### Problem requirements
Count every line below that contains "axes", then state the total with no other output.
+++ Exercise data
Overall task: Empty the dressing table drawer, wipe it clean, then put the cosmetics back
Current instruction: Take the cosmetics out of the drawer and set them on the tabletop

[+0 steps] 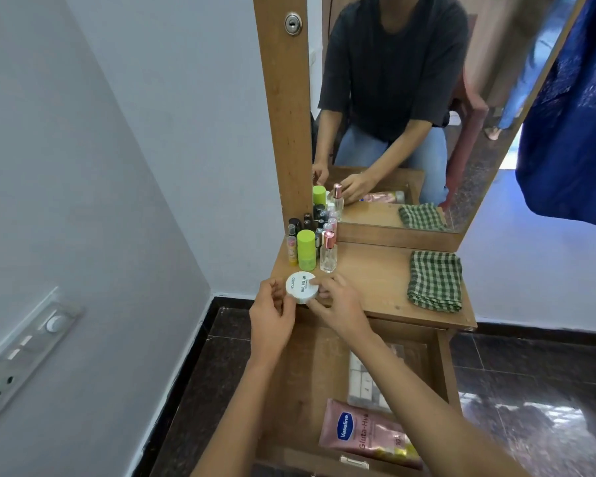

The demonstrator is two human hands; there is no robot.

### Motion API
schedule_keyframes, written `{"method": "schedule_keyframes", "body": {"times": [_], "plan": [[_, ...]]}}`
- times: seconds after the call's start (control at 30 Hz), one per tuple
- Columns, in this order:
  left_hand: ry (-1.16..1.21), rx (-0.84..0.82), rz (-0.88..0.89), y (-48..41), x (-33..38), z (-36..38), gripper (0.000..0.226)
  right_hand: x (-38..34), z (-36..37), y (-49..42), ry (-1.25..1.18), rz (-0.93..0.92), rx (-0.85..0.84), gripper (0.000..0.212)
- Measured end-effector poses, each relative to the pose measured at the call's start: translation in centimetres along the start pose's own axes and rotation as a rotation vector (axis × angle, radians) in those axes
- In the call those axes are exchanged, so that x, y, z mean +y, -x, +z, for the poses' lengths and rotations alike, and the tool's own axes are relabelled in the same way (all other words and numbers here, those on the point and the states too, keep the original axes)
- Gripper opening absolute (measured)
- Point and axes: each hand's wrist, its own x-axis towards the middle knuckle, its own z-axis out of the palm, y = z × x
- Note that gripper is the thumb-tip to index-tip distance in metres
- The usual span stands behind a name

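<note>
One view, head camera: everything below is read from it.
Two hands, one tub: the left hand [272, 315] and the right hand [338, 304] both grasp the white tub [301, 287], fingertips pinching opposite sides of it.
Tub position: at the front left corner of the tabletop [369, 280], just in front of the green-capped bottle [306, 249]; whether its base touches the wood I cannot tell.
Tub axis: a flat round, lid tilted up toward the camera.
Next move, as I judge it: set the tub down beside the bottles, then reach back and down into the drawer [443, 366].
Left in drawer: two things, a pink tube [365, 432] and a clear packet [369, 380], both under the right forearm, so nearer that hand.
Pink tube axis: lying flat, slanted across the drawer's front.
On the tabletop: one green-capped bottle, one perfume bottle [328, 253], one checked cloth [434, 280] folded at the right, well apart from the hands.
Small bottles behind: several; they crowd together, so no count.
</note>
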Motion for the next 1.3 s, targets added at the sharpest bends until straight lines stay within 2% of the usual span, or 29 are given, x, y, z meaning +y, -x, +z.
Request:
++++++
### Written response
3